PLAYLIST #28 – Semaine du 19 février 2024

SALADE D’ENDIVES

PHYSIQUE :

  • J.S. Bach – Masaaki Suzuki Plays Bach Organ Works (BIS, SACD) [2015]
    Suzuki est un musicien exceptionnel, reconnu dans le créneau des musiques anciennes, classique et baroque. Il a fondé le département de musique ancienne de l’université de Tokyo et enseigne à l’école de musique sacrée de l’université de Yale. Il est surtout connu comme chef d’orchestre, ayant endisqué l’intégrale des cantates (sacrées et profanes) de Bach avec son ensemble Bach Collegium Japan. Mais il est aussi claveciniste et organiste. Ce premier volume des oeuvres pour orgue du plus grand compositeur ayant jamais vécu est un ravissement sans fin. Il fut enregistré au Pays-Bas sur un orgue datant de l’époque du maître (et restauré de 1976 à 1984). Le son est ample, chaleureux, grandiose, éclatant. Suzuki joue avec flegme et passion ; dans le respect de la vision de l’auteur de ces pièces (parmi les plus célèbres écrites pour cet instrument gigantesque). Essentiel pour les aficionados de Bach mais aussi pour tous ceux qui aiment la musique at large.

  • David Bedford – György Ligeti – Arne Mellnäs – Marek Kopelent – Two Poems For Chorus / Lux Aeterna / Succsim / Matka (Deutsche Grammophon, CD) [1968]
    Troisième CD du coffret « Avantgarde » de DGG, cette fois-ci se concentrant sur des oeuvres chorales contemporaines à donner l’frisson dans l’dos. Il y a bien sûr notre ami Ligeti (qui excelle toujours autant dans le macabre) avec le terrible « Lux Aeterna » mais on est pas en reste non plus avec les oeuvres de l’Anglais David Bedford (qui sera collaborateur de Mike Oldfield plus tard), du Suédois Arne Mellnäs et du Tchèque Marek Kopelent (qui vient mélanger des parties de flûtes quasi-impressionnistes au grand délire vocal cinglé, ajoutant ainsi un peu de variété au programme).
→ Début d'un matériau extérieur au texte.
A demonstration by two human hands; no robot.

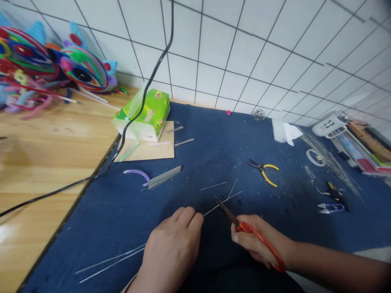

  • Doug Hammond & David Durrah – Reflections In The Sea Of Nurnen (Pure Pleasure, Vinyle) [1975]
    Un grandiose album de jazz spirituel, parfois instrumental et parfois chanté, distillant à merveille les influences soul, funk et fusion ; pour un tout mystérieux, sensuel, chaleureux, nocturne et légèrement psychédélique. Les amateurs de claviers planant dans leur jazz seront ravis !

  • Judee Sill – Judee Sill (Asylum, CD) [1971]
    Magnifique premier album de Judee, qui mélange avec brio folk de chambre, country et pop baroque. Inspirée par Bach, elle utilise souvent des overdubs de sa voix (incroyablement douce et belle) pour créer un effet « choral » ou « fugue » qui me donne toujours des frissons… Un album tendre, très porté sur le catéchisme, parfois très mélancolique aussi (à la manière de Nick Drake)… Sill, qui aura eu une existence difficile et turbulente (dépression, addictions, accidents routiers), mourra d’une overdose dans son appartement de North Hollywood en novembre 1979. Peu populaire de son vivant, la qualité de son matériel et son influence sur le genre folk demeurent indéniables.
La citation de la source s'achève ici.